>>>

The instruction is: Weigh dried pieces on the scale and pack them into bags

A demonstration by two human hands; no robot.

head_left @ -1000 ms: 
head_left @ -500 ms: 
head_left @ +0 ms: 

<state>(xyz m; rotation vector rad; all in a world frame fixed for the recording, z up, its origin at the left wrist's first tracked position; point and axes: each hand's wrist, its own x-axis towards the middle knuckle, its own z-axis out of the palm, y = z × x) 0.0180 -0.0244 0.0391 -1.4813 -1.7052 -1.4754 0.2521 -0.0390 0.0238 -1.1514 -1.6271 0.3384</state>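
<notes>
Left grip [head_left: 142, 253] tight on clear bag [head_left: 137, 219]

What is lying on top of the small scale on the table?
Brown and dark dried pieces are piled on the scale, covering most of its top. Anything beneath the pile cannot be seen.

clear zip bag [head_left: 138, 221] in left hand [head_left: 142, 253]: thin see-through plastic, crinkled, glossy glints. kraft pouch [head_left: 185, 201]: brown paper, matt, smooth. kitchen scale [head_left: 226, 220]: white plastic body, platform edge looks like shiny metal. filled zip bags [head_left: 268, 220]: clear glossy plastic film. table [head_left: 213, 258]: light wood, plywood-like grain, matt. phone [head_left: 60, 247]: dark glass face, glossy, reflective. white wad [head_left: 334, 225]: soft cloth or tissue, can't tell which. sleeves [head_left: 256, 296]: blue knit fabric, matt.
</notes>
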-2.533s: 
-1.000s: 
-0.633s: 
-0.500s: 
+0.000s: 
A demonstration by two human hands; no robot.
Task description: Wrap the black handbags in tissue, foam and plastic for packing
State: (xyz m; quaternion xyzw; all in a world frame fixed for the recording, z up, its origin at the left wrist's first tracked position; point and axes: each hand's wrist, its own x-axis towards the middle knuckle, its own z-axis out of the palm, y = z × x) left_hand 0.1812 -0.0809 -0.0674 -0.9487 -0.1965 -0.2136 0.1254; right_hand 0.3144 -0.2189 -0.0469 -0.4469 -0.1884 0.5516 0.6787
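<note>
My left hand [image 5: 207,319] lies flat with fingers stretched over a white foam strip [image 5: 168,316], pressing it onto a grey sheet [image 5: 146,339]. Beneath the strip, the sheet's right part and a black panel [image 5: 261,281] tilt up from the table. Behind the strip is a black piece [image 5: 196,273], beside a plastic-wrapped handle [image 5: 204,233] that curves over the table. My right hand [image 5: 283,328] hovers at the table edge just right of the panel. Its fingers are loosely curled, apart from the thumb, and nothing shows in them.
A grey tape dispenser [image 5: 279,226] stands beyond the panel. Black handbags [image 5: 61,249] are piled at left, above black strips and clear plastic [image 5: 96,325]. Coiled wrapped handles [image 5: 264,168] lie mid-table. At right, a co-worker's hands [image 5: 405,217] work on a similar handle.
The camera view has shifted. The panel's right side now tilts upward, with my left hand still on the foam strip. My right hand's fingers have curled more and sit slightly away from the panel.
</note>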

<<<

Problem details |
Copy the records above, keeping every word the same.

Result of the task |
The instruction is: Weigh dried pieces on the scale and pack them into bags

A demonstration by two human hands; no robot.

head_left @ -1000 ms: 
head_left @ -500 ms: 
head_left @ +0 ms: 

<state>(xyz m; rotation vector rad; all in a world frame fixed for the recording, z up, its origin at the left wrist's first tracked position; point and axes: each hand's wrist, its own x-axis towards the middle knuckle, its own z-axis out of the palm, y = z × x) 0.0180 -0.0244 0.0391 -1.4813 -1.7052 -1.4754 0.2521 -0.0390 0.0238 -1.1514 -1.6271 0.3384</state>
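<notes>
Left grip [head_left: 142, 253] tight on clear bag [head_left: 137, 219]

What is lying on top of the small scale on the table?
Brown and dark dried pieces are piled on the scale, covering most of its top. Anything beneath the pile cannot be seen.

clear zip bag [head_left: 138, 221] in left hand [head_left: 142, 253]: thin see-through plastic, crinkled, glossy glints. kraft pouch [head_left: 185, 201]: brown paper, matt, smooth. kitchen scale [head_left: 226, 220]: white plastic body, platform edge looks like shiny metal. filled zip bags [head_left: 268, 220]: clear glossy plastic film. table [head_left: 213, 258]: light wood, plywood-like grain, matt. phone [head_left: 60, 247]: dark glass face, glossy, reflective. white wad [head_left: 334, 225]: soft cloth or tissue, can't tell which. sleeves [head_left: 256, 296]: blue knit fabric, matt.
</notes>
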-2.533s: 
-1.000s: 
-0.633s: 
-0.500s: 
+0.000s: 
A demonstration by two human hands; no robot.
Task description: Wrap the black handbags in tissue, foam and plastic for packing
State: (xyz m; quaternion xyzw; all in a world frame fixed for the recording, z up, its origin at the left wrist's first tracked position; point and axes: each hand's wrist, its own x-axis towards the middle knuckle, its own z-axis out of the palm, y = z × x) left_hand 0.1812 -0.0809 -0.0674 -0.9487 -0.1965 -0.2136 0.1254; right_hand 0.3144 -0.2189 -0.0469 -0.4469 -0.1884 0.5516 0.6787
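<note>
My left hand [image 5: 207,319] lies flat with fingers stretched over a white foam strip [image 5: 168,316], pressing it onto a grey sheet [image 5: 146,339]. Beneath the strip, the sheet's right part and a black panel [image 5: 261,281] tilt up from the table. Behind the strip is a black piece [image 5: 196,273], beside a plastic-wrapped handle [image 5: 204,233] that curves over the table. My right hand [image 5: 283,328] hovers at the table edge just right of the panel. Its fingers are loosely curled, apart from the thumb, and nothing shows in them.
A grey tape dispenser [image 5: 279,226] stands beyond the panel. Black handbags [image 5: 61,249] are piled at left, above black strips and clear plastic [image 5: 96,325]. Coiled wrapped handles [image 5: 264,168] lie mid-table. At right, a co-worker's hands [image 5: 405,217] work on a similar handle.
The camera view has shifted. The panel's right side now tilts upward, with my left hand still on the foam strip. My right hand's fingers have curled more and sit slightly away from the panel.
</note>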

Nothing further remains in the output.